Reproduce precisely the lines of the listing below, starting with the line that contains "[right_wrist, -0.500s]" and stopping after the line that contains "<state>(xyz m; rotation"; include nothing else.
[Start of Attachment]
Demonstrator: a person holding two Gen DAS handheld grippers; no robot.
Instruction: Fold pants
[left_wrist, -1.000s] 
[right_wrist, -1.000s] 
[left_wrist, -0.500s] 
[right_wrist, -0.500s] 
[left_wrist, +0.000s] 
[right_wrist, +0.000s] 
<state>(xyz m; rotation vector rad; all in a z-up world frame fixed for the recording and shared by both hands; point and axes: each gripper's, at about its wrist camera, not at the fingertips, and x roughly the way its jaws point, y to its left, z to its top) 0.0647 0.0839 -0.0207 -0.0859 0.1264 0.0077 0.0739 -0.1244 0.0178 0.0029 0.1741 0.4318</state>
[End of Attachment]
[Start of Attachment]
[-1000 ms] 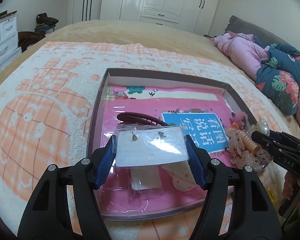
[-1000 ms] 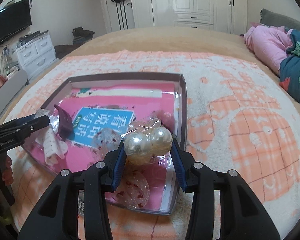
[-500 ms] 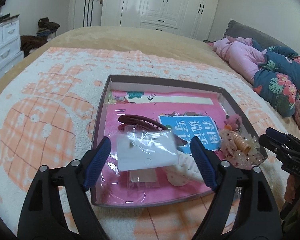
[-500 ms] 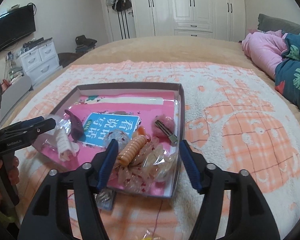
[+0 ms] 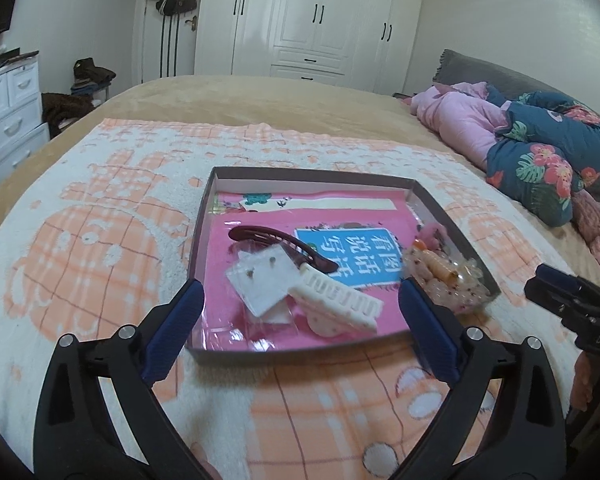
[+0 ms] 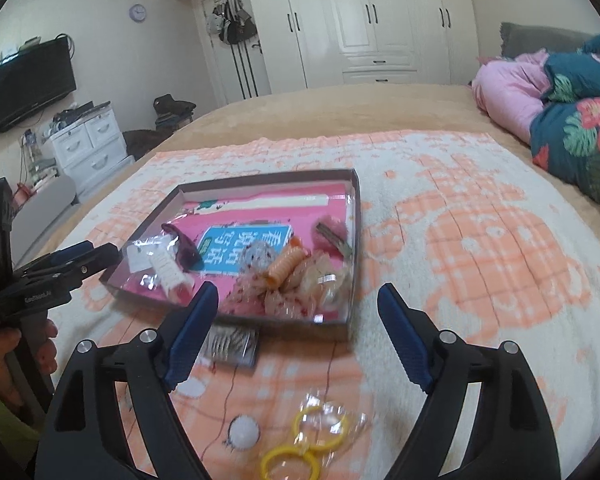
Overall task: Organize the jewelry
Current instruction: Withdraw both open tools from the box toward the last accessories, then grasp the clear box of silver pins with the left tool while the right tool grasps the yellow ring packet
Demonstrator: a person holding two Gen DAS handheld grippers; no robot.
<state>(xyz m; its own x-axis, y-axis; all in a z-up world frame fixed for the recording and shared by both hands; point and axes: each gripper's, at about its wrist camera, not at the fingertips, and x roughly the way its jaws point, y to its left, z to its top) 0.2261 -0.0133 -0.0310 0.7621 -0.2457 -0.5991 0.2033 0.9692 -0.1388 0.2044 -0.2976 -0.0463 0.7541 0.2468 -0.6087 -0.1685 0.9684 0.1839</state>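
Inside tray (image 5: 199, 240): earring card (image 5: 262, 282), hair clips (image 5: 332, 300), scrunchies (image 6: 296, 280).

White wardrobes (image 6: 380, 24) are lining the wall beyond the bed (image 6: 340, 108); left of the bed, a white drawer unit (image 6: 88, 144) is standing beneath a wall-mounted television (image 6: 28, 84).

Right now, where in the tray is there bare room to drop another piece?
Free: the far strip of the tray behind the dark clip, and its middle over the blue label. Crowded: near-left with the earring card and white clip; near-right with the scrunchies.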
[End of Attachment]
[WRITTEN SOLUTION]
[right_wrist, -0.500s] 
[left_wrist, +0.000s] 
[right_wrist, +0.000s] 
<state>(xyz m; rotation vector rad; all in a z-up world frame fixed for the recording and shared by both hands; point and axes: each gripper's, at about its wrist camera, not at the fingertips, and x roughly the way its jaws point, y to its left, z to its top) 0.0647 0.0839 -0.0207 -0.0859 0.1264 0.0077 0.0739 -0.1244 0.0178 0.0029 0.1741 0.4318</state>

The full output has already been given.